Another part of the annual festival in honor of Santa Gemma of Goriano is where the local women of the village come together in a special house ("the house of Santa Gemma") to spend a whole night collectively baking bread, which is then blessed by the priests and then distributed to all the villagers in the name of Santa Gemma. Interestingly, a local expert on Santa Gemma of Goriano named Christina who has researched the history of the feast and has written about the celebration is the caretaker of a loaf of festival bread dating from 1926, which, she says, is preserved — that is, has not "corrupted," but remains the same.

The origins of the bread baking ritual comes from Gemma herself--it is said that certain villagers used to to give Gemma bread (because she was an anchoress who remained always in her little room) and that she in turn often gave this bread to the poor, which was an inspiration to all, and provides the basis for the bread-baking ritual and distibution amongst the community.

And finally, to honor the villages patron Saint even more, it has been a long standing tradition in the community to name one's first daughter "Gemma" in honor of the town's patroness, and there is even one girl named Gemma who lives there now (2010) who was even born on the saint's feastday (May 13)!

Here is some more information and excellent photographs of the three day annual festival of Santa Gemma

Recent miracles of Santa Gemma of Goriano Sicoli
Some or the relatively recent miracles attributed to Santa Gemma is how during World War II a soldier began taking munitions into the church to use it as a base and weapons depot, but he was forced to flee because a young woman suddenly appeared and said, "Go away, this is my house." She was, it is believed, Santa Gemma, for who else could have possibly frightened an armed soldier in such a way? Another time, the front lines were supposed to go through the village, however the townpeople beseeched thier heavenly patroness and two meters of snow fell, saving the town. Again the people gave the credit to Santa Gemma.

Recently in April 2009 a strong earthquake hit the Province of L'Aquila in the Abruzzo region. Amazingly, the Church of Santa Gemma and the House of Santa Gemma (where the Santa Gemma bread is made for the triduum festival each year) where by far the worst hit buildings in the village.
See excellent photos here

Many of the people of the village beleive that Santa Gemma "took the hit and bore the brunt" of the earthquake for them. I suppose God alone knows whether or not this is true, but nevertheless the devotion of the townspeople to their Patroness is extraordinary, especially for this day and age.

-Saint Gemma of Goriano Sicoli, pray for us!
-Saint Gemma Galgani of Lucca, pray for us!


Anonymous said...

Pronounce "Gemma" with short e in both English and Italian (like "Gem," not "Jeep"). Lived in Italy 8 years and am fluent in Italian. Thanks for making this great saint better known!

Glenn Dallaire said...

Hi Anonymous,
Thanks so much for the clarification on the pronunciation! I sincerely appreciate it.

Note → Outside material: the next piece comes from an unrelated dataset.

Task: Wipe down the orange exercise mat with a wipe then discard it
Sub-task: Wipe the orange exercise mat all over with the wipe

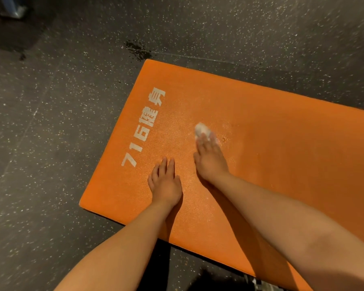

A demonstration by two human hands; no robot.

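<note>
The orange exercise mat (271, 143) lies on the dark floor, with white printed characters along its left end. My right hand (210, 158) presses a crumpled white wipe (201, 128) flat against the mat with straight fingers; the wipe sticks out past the fingertips. My left hand (165, 182) rests flat on the mat just left of it, fingers straight, holding nothing.
Dark speckled rubber floor (51, 122) surrounds the mat. A wet dark patch (138, 50) sits on the floor beyond the mat's far left corner. A pale object (14, 10) stands at the top left edge. A shoe (265, 285) shows at the bottom edge.
</note>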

May God bless you and your loved ones,
Glenn Dallaire

Anonymous said...

With regards to the pronunciation of the e, I also speak italian and can confirm the same. What the article says is totally incorrect - the "e" sound is practically the same in english.
Why hasn't the article been corrected accordingly then?

Angelo Zaccardelli said...

Reference: Santa Gemma Vergine di
Goriano Sicoli (AQ)

I was born and raised in Goriano Sicoli. Your article concerning the yearly celebration representing the life of Santa Gemma is not correct. The young woman representing Santa Gemma on May 11th is selected from the town of San Sebastian among the unmarried girls and travels to Goriano Sicoli to meet her Godmother and Godfather (Compari). This re-enactment encounter goes way back to 1939. The young girl selected then was Loreta Ubertini and "i Compari" were Giovanni De Mutiis and Domenica Cifani. This encounter was and still is very emotional and opens the festivities for the celebration.